There is a longstanding American tradition to regulate businesses with similar features using tools from the law of networks, platforms and utilities. We accept that it doesn’t make sense to have a dozen competing electricity or telephone providers in the same neighborhood — but also expect government to closely regulate these local monopolies. One form of regulation we could apply to AI is structural separation: not allowing a business to operate at multiple layers in the stack. For example, banks have long been prohibited from running commercial businesses, out of concern that they would use their power over money to favor their enterprises over the competition.
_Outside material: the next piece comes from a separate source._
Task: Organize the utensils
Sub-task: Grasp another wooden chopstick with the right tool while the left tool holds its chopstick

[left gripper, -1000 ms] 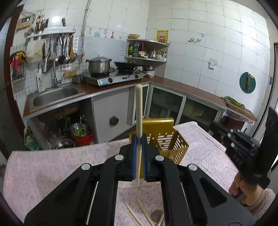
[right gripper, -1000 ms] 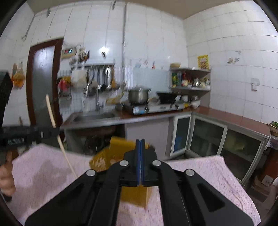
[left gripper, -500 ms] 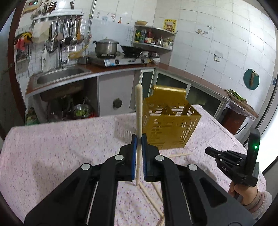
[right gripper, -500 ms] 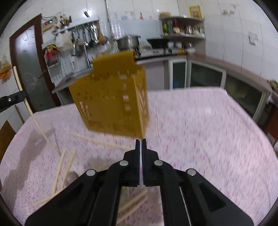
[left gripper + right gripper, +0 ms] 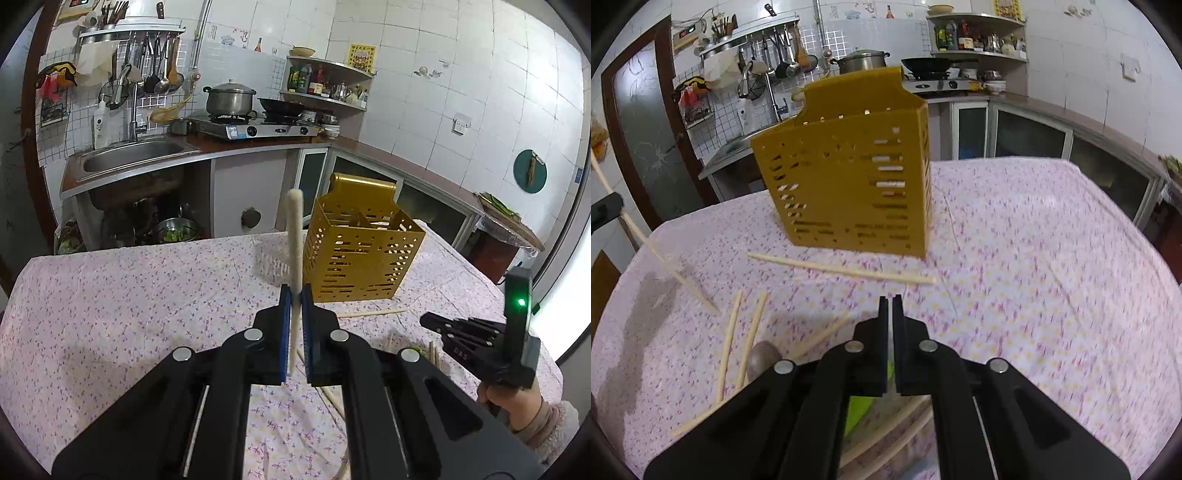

In the AI realm, structural separation might mean blocking cloud providers from also running the businesses that rely on the cloud to reach customers.
A related concept is nondiscrimination: rules that require businesses to offer all users equal service and prices. Just like net neutrality prevents Comcast from favoring Peacock and throttling your access to Netflix, these rules would prevent Amazon from favoring affiliated entities while stifling competitors. Regulation can also include licensing requirements that ensure safety. These and similar rules have governed a range of businesses for generations, including railroads, airlines, telecommunications services, electric utilities, and banks. They could be adapted to tech companies too, as we argue in a new paper.
We could also think even bigger. The federal government could offer its own competing service by creating a public option for cloud computing. Imagine a publicly funded, publicly run supercomputer that could serve government agencies and researchers who want to solve public problems, rather than using AI to make tech platforms even more addictive. That public cloud could offer businesses a more affordable alternative to the Big Tech companies. And because it would be free from the profit motive, we could trust that it would not put its own commercial interests ahead of society’s or its users’.
Lawmakers have a range of tools at their disposal. The question is whether they will use them. We have spent two decades learning the hard way what happens when tech companies have unchecked, unregulated power to swallow up markets and eliminate competition. The rise of AI offers what might be our last, best chance to get this power under control.